For class 11 (or maybe already in 10, I don’t remember exactly) we could choose either between traditional maths class with a graphical calculator or “Mathe mit CAS”. There were two teachers in my entire school who were able to teach the latter. It was also fairly new at the time I believe. Certainly unheard of for a „allgemeinbildendes Gymnasium“, maybe the technical ones were already offering it for some time, not sure. It was clear to me that I would take the maths with CAS class.

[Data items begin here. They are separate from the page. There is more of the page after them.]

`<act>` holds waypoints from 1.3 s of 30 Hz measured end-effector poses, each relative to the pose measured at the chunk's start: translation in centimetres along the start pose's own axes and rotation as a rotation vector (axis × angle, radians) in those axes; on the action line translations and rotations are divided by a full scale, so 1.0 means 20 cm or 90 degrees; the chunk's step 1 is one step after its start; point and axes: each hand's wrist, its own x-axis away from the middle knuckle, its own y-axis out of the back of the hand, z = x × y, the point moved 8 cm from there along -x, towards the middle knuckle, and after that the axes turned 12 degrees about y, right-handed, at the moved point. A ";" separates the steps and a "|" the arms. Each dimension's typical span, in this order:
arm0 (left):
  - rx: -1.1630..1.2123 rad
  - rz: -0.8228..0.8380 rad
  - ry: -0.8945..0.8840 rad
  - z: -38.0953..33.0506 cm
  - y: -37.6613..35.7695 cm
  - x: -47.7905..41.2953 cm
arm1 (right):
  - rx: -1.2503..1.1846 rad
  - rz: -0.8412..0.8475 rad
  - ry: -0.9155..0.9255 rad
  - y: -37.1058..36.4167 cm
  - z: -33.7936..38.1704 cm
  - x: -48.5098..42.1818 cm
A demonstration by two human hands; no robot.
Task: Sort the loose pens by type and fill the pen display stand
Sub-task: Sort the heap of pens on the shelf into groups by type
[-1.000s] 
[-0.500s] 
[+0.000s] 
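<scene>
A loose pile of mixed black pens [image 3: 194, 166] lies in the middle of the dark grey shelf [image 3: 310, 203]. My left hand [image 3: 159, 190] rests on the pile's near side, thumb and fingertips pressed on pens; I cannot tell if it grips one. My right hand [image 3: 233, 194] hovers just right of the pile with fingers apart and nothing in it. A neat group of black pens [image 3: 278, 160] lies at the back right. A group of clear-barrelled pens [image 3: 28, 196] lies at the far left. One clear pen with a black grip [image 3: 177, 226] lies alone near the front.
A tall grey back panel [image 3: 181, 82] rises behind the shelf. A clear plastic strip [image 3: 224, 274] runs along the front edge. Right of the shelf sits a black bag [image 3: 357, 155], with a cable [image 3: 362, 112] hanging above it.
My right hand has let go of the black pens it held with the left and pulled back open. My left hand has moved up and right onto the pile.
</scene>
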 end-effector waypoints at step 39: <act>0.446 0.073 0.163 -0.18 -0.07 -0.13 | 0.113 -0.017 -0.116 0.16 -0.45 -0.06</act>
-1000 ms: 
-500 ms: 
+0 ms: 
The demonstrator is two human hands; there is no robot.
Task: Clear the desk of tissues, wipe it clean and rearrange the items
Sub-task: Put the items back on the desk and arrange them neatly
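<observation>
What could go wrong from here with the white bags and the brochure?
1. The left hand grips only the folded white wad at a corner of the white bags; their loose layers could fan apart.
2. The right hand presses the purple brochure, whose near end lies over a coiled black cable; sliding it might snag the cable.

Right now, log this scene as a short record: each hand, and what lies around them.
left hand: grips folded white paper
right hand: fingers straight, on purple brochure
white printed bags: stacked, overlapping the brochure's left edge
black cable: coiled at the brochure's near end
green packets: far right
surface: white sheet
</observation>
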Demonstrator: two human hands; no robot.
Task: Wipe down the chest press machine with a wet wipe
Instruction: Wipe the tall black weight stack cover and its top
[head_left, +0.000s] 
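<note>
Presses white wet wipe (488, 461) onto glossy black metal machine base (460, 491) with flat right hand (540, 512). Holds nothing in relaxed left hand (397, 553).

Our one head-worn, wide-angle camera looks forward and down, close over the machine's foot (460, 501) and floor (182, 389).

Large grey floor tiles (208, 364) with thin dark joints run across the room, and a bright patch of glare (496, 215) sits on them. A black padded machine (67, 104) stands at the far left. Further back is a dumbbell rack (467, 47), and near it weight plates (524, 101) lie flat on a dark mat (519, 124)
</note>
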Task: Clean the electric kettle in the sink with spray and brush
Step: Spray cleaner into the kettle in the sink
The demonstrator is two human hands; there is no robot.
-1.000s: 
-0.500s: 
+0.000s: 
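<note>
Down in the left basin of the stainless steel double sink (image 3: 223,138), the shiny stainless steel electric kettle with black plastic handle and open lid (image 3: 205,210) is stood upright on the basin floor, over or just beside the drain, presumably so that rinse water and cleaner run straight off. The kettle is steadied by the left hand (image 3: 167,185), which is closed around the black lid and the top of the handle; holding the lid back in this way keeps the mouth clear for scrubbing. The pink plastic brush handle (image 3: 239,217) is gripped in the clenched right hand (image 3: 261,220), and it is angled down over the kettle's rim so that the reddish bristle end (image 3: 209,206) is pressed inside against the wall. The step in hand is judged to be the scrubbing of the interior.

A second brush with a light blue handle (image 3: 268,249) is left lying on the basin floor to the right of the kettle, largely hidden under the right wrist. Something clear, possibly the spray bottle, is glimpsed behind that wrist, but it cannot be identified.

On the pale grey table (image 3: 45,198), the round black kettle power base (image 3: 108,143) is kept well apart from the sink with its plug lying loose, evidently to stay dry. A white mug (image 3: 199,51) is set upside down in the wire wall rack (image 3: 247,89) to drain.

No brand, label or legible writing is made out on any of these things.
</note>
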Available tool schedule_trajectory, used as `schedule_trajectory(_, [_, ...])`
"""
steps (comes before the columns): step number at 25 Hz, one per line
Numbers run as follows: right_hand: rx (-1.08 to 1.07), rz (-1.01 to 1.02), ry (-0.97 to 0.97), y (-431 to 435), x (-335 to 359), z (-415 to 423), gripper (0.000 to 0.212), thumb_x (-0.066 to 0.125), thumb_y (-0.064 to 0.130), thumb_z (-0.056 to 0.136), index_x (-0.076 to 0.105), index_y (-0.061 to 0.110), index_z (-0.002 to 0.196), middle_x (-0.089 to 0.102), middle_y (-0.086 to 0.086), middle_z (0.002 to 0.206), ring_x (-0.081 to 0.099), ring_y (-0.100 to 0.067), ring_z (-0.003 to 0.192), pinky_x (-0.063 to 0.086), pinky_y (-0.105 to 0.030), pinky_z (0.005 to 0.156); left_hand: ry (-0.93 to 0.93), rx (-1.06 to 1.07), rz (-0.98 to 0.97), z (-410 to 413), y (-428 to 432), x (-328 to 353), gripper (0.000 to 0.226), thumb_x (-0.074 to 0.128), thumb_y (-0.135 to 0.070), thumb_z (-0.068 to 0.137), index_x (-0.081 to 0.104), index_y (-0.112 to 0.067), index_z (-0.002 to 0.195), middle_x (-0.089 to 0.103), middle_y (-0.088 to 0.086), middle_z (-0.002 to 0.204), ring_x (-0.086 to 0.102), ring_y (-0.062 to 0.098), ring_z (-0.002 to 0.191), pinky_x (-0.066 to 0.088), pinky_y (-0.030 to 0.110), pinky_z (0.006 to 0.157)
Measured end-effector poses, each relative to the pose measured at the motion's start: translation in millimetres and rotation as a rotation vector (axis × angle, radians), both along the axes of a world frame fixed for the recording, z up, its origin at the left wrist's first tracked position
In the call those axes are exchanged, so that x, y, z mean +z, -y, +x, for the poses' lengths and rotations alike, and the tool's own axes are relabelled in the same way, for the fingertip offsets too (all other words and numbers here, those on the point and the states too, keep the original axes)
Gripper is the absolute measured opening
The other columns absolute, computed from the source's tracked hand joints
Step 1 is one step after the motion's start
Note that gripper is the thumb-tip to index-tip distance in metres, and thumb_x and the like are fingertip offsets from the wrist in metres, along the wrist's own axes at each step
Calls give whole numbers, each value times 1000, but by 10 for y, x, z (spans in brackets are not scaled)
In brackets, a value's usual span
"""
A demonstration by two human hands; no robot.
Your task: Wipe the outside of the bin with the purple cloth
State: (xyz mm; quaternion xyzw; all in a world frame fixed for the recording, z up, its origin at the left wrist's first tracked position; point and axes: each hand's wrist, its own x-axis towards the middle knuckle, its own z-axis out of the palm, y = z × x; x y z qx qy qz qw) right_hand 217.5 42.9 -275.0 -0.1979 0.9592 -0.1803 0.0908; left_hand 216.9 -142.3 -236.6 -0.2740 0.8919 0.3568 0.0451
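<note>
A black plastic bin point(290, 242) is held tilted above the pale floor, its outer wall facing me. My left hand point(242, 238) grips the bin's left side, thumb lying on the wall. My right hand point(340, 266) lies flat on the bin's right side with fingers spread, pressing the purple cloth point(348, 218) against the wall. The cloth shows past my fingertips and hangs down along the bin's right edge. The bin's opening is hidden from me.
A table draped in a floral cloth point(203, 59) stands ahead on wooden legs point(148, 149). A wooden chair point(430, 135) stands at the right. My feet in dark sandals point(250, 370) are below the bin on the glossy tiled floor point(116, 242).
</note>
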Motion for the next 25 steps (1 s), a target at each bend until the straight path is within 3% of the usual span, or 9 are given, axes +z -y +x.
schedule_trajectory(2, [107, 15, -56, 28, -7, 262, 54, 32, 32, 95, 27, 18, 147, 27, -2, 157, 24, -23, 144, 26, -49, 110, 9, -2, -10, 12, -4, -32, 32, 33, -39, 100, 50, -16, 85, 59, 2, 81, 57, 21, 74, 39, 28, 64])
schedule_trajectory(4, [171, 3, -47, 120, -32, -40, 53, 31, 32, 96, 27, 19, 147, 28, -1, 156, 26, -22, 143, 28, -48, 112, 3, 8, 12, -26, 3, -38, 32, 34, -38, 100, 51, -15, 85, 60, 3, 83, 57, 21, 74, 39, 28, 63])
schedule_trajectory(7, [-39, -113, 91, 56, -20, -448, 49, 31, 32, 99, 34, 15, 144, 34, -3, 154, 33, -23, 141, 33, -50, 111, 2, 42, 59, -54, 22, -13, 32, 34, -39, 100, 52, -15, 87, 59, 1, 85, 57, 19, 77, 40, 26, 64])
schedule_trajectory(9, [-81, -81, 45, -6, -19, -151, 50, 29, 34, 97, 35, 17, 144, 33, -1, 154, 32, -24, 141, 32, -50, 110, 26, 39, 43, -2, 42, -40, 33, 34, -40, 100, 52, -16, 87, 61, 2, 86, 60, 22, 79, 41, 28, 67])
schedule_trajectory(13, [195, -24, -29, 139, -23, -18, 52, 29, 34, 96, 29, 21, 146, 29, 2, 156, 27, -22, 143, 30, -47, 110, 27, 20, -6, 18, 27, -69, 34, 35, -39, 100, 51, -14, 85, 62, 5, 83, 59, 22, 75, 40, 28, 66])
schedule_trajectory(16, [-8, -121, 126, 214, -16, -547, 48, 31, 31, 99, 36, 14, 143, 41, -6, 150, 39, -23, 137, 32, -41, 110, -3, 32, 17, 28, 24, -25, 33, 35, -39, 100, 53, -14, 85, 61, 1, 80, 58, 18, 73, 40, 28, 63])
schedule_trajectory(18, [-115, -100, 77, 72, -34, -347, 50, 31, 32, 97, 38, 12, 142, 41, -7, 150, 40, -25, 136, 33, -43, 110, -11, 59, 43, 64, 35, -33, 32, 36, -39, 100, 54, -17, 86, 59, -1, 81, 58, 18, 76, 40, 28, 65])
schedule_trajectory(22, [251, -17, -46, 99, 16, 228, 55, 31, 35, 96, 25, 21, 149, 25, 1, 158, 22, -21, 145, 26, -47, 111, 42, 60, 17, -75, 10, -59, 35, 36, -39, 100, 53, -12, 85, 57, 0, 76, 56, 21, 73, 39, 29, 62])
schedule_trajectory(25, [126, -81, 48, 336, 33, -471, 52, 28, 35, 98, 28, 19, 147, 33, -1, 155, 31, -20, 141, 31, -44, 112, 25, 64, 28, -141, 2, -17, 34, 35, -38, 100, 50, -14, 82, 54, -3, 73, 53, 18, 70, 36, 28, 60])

Each kid had to buy their own Cassiopeia A-Something. I don’t know how much that thing was (definitely more expensive than a graphical calculator) and whether the school subsidized that in any form. But it was slow and underpowered as hell. We rarely used it in class nor for homework (most if not all had already a desktop at home). Typically, when we worked with the CAS, we sat down on the desktop computers. Our class took place in one of the two computer rooms. The desktops were placed on the three sides (left, right, back, facing the walls or windows) and the regular school desks were in the middle. Since there were more pupils than desktops, we always shared. Nowadays, we call it pair programming. ;-)

For the exams we had the “mandatory part” (Pflichtteil) without any tools. Once we finished that and handed the papers to our teacher, we were then allowed to boot up our Cassiopeias and work with them for the second part. Before the exam started, everyone had to show the teacher that they reset their small computer to factory settings. This second part was called „Wahlteil“. But you had to do it in order to pass. So, I never understood the choice of this term. Maybe it’s because the first part is the exact same for everyone (graphical calculator and CAS class), but the second part was definitely different for the two classes. Each suited to their tools.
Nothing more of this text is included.